Editorial

Vida tras la muerte

La esperanza de todo creyente es la vida después de la muerte, que quiere decir la «Vida Eterna», recordó el Arzobispo de Guadalajara, Cardenal Don Juan Sandoval Íñiguez.

En este mundo estamos de paso, como ya es sabido y, todos sin excepción, llegaremos a la vida eterna.

Para algunos será llena de felicidad junto a Dios Nuestro Señor, pero para otros será el tormento eterno, depende de su comportamiento en vida y, si se reconciliaron con Dios o no antes de morir, señala en su colaboración semanal.

La Iglesia, ¿cómo define a la vida que existe luego de morir? -La vida tras la muerte es la que se llama en las Sagradas Escrituras la «Vida Eterna». Es una vida del alma que es espíritu inmortal, creada por Dios precisamente para la inmortalidad. «Si la persona fue buena, el alma pasa a gozar de Dios; si la persona no fue buena en su vida y no se reconcilió con Dios antes de morir, pasa a un lugar de castigo eterno».

«Nuestro cuerpo al morir, pasa a la tierra de donde fue formado, en espera de la Resurrección». «La Palabra de Dios atestigua la inmortalidad del alma, la existencia de Dios, la vida eterna y la retribución después de la muerte.

Todo eso es parte fundamental de la Revelación y además, es la esencia de la esperanza cristiana».

«Lo que nos ha prometido Cristo Nuestro Señor no son bienes en este mundo; nos ha prometido –después de la muerte- una vida feliz, una vida plena». «Por otra parte, hay en cada ser humano un anhelo profundo, incoercible de vivir, de ser, de permanecer y, este anhelo –que está dentro del corazón de todos los hombres- no puede ser algo vano, falso o inútil a lo cual no corresponda una realidad en la otra vida». ¿Qué pasa con el que cree que sólo hay este mundo?

-Hay diversas clases de incrédulos o ateos, que es lo mismo. Generalmente este tipo de personas no creen en la inmortalidad del alma, ni en la vida eterna y ni en una fuerza superior. «Se centran en el mundo presente y se lo explican de una manera muy curiosa, como una perfecta y gran máquina que es el cosmos, sin maquinista.

Un reloj muy hermoso sin que haya relojero que lo hizo». «Hay distintas clases de no creyentes y la responsabilidad ante Dios es también diferente. No sabemos qué haga Dios con ellos, porque a unos así los educaron, en su familia no se habló de Dios, más aún, se le negó; por ejemplo los que crecieron detrás de la “cortina de hierro” en los años 50, 60 y 70, tal vez el círculo social en el que se desarrollaron era también ateo y por lo tanto nunca les llegó la noticia de Dios, ni la predicación del Evangelio. Así crecieron».
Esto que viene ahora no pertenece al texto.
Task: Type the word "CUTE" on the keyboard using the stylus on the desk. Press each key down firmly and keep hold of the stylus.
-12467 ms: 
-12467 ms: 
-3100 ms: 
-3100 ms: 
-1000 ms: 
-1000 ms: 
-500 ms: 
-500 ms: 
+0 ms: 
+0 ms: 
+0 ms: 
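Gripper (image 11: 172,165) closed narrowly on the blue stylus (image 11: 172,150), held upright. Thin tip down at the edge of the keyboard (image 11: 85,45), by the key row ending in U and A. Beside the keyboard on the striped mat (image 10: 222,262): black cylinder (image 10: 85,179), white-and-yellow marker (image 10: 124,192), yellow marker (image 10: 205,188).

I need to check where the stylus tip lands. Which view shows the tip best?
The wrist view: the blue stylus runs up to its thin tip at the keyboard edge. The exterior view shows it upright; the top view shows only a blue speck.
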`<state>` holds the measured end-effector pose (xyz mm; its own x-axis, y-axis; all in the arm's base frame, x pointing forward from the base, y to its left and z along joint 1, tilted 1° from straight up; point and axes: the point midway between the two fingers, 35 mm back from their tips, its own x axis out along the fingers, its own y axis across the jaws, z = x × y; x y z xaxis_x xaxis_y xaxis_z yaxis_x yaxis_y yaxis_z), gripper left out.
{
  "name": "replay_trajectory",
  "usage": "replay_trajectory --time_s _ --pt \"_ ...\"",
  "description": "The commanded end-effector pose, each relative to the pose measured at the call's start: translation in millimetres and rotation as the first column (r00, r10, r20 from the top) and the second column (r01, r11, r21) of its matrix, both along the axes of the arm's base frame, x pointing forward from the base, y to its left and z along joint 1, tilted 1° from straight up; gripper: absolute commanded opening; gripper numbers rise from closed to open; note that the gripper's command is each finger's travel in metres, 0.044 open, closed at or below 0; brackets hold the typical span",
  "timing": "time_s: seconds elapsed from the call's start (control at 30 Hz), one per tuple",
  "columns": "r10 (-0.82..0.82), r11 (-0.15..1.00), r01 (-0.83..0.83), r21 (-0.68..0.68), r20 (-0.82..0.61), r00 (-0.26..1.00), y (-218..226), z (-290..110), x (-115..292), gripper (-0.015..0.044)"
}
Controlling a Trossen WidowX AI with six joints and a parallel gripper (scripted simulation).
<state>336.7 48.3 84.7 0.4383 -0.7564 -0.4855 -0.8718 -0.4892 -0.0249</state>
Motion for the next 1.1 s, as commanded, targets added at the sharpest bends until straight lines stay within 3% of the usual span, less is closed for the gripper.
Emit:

«Otros oyeron de Dios o pudieron investigar, luego de que les llegó una curiosidad que era como una invitación de Dios a la fe. Escucharon hablar de Cristo, de Dios, oyeron la predicación, ya sea en su familia, la escuela o con los amigos, pero cerraron sus oídos y su corazón, no quisieron atender e investigar».
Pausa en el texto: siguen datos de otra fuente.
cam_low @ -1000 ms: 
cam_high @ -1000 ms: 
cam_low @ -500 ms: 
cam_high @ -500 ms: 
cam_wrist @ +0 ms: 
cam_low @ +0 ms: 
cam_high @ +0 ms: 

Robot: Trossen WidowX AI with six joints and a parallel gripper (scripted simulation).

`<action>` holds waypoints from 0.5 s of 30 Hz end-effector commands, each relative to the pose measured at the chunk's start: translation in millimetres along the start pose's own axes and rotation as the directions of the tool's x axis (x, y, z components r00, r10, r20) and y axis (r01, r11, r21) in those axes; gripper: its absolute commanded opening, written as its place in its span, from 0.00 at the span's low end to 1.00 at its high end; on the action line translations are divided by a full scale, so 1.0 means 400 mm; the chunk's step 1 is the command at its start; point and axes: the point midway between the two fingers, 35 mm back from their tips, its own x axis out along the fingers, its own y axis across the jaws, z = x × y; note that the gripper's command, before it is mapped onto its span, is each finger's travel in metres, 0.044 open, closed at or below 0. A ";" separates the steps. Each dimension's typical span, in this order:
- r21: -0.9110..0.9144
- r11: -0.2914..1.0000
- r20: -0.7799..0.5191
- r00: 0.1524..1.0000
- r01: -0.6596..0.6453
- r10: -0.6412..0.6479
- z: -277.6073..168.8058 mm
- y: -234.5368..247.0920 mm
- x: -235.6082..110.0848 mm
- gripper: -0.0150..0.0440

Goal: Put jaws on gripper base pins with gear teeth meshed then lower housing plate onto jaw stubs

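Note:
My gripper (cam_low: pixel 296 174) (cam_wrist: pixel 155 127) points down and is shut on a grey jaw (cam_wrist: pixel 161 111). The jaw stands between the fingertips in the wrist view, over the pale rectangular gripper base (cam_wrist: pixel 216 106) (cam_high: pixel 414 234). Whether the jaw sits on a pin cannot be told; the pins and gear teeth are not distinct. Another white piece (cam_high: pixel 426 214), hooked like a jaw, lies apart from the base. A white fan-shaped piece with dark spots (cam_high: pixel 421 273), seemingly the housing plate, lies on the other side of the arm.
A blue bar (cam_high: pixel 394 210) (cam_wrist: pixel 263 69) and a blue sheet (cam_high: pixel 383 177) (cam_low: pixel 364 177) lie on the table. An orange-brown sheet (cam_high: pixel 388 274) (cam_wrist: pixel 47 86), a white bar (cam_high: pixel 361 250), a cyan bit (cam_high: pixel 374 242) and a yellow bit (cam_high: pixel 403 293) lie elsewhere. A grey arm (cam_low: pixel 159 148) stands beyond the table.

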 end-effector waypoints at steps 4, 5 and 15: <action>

«Otros son ateos prácticos, que se sumergen totalmente en las cosas terrenas y sofocan todo interés por las cosas del espíritu, no tienen ni tiempo ni interés para pensar en Dios, en el alma, en la inmortalidad, en la otra vida y viven para buscar placeres, para ir tras el poder de manera desenfrenada o tras el dinero o tras todas estas cosas juntas».

«El juicio de Dios nosotros no lo sabemos, hay distinta responsabilidad en ellos y por lo tanto distinta culpabilidad». ¿Cómo se puede explicar el hecho de que para los católicos, la muerte se convierta en vida?
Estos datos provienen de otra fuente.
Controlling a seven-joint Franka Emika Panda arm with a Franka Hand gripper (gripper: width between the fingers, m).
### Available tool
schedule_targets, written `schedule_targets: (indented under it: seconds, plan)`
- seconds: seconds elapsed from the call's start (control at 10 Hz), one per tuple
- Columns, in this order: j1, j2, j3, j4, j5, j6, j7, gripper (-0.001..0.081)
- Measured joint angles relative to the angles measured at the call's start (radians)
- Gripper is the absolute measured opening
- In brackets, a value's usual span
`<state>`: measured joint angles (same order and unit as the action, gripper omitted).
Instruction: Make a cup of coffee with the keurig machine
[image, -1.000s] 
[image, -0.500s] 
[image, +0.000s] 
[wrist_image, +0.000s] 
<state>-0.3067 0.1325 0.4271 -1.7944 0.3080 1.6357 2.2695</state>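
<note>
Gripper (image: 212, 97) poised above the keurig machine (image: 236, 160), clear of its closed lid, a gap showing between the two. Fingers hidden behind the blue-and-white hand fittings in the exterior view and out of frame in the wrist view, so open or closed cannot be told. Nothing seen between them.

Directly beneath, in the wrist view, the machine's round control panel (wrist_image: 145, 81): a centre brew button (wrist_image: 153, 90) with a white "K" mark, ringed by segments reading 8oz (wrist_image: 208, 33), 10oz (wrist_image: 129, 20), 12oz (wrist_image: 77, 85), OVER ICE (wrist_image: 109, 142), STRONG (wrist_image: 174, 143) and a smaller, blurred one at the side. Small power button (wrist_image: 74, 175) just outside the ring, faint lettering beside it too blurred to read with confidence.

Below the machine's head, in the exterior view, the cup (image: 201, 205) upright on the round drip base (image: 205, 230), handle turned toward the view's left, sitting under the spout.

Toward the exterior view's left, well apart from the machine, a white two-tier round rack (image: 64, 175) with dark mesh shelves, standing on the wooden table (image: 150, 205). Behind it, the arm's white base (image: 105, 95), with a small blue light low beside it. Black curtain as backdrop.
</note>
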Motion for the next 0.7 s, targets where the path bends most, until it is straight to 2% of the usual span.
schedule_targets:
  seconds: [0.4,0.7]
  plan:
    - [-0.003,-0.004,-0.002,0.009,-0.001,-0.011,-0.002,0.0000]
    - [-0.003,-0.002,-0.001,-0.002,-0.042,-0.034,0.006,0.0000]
-El hecho es una revelación de la Sagrada Escritura, que se concentra sobre todo en Cristo Nuestro Señor que vino a redimirnos y por eso aceptó la muerte, para santificar nuestra muerte y resucitó para darnos una esperanza cierta de vida eterna y nos dijo: «Yo vine para que tengan vida y la tengan en abundancia».

Nos dijo: «El que cree en Mí, no morirá para siempre». Y nos dijo, refiriéndose a la Eucaristía: «El que coma mi carne y beba mi sangre tendrá la vida eterna y yo le resucitaré en el último día».

«La fe en la vida después de esta vida o después de la muerte, se funda en Cristo y también la diversa suerte luego de morir se funda en Cristo. ¿Por qué unos al castigo y por qué otros a la felicidad? Porque así lo dijo el Señor: “Tuve hambre y me diste de comer, pasa al Reino que te está preparado”. “Tuve hambre y no me diste de comer, apártate de mi al fuego eterno”».